È una deriva, dice Longanesi: “Un tempo, molti anni fa, prima del fascismo, Milano era una città europea; era una delle grandi città europee”.

In grande no, Milano continua a pensare. Dopo le dimissioni di papa Ratzinger, ha progettato di conquistarsi anche il papato. Col suo cardinale, Scola, che nessuno candidava. E con altri due cardinali lombardi, Nicora e Coccopalmerio. Il secondo, sconosciuto, presentando come “il discepolo del cardinale Martini”. Il primo invece era noto per essere all’origine dello scandalo Vatileaks. Insieme col fido, in Opus Dei, Gotti Tedeschi.
Milano pensava che col “rito ambrosiano” della giustizia – pettegolezzi e indiscrezioni – si sarebbe messa nel sacco anche la chiesa, dopo l’Italia.


E poi, Nicora e Coccopalmerio sicuramente avrebbero impallinato Scola, che è di Comunione e Liberazione. Milano è anche questo, luogo di (piccole) vendette.

Capitale Milano comunque è, ma della giustizia politica.

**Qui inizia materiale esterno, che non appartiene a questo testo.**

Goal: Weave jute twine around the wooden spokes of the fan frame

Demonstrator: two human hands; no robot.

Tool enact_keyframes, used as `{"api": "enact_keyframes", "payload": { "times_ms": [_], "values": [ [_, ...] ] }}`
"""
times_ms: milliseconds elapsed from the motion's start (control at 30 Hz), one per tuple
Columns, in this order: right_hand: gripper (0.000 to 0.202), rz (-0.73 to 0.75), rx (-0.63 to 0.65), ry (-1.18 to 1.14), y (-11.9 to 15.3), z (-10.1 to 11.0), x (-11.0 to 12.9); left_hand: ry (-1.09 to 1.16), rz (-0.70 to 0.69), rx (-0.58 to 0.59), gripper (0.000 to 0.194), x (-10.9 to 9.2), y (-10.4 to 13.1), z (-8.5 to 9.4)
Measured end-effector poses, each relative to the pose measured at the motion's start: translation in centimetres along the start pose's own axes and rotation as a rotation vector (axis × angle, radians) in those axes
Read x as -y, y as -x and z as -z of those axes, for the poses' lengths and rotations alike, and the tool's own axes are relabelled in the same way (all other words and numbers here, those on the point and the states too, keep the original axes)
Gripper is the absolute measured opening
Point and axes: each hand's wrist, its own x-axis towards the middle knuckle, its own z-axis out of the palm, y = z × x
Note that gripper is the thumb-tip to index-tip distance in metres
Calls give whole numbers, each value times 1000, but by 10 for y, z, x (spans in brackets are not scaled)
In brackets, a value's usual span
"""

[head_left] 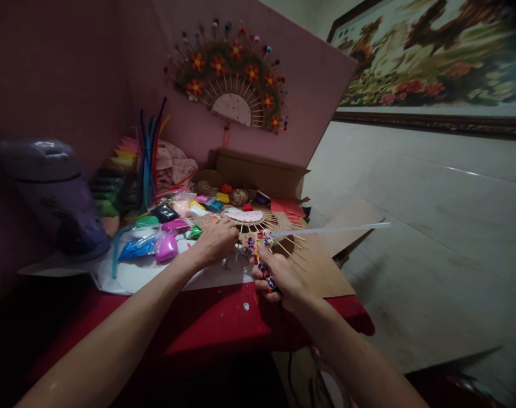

Che è la valvola della corruzione - quando la giustizia è corrotta tutto è corrotto. Sebbene, ambrosianamente, sotto le specie della lotta alla corruzione. E in questo terribile: selettiva, massiccia sempre, con i suoi giornali e la sua buona coscienza, spietata, nessuno è mai sfuggito alla sua giustizia, solo Berlusconi – che però è milanese. Si può anche essere assolti, magari a Roma in Cassazione, ma Milano ha già distrutto.

La giustizia politica è facilmente identificabile a Milano nelle sue componenti. È identificabile nei processi che non si fanno – magari processando invece qualcuno che non c’entra, un punching ball che si trovi lì appeso. Nell’affare Sme (punching ball Berlusconi) Milano evitò di processare Prodi e De Benedetti, due democristiani. Nel caso Fassino-Unipol (idem) evitò di processare due ex compagni, Fassino e Consorte. Nel caso Rizzoli-Corriere della sera, quindici anni fa, non si sa – massoneria? Voto di scambio?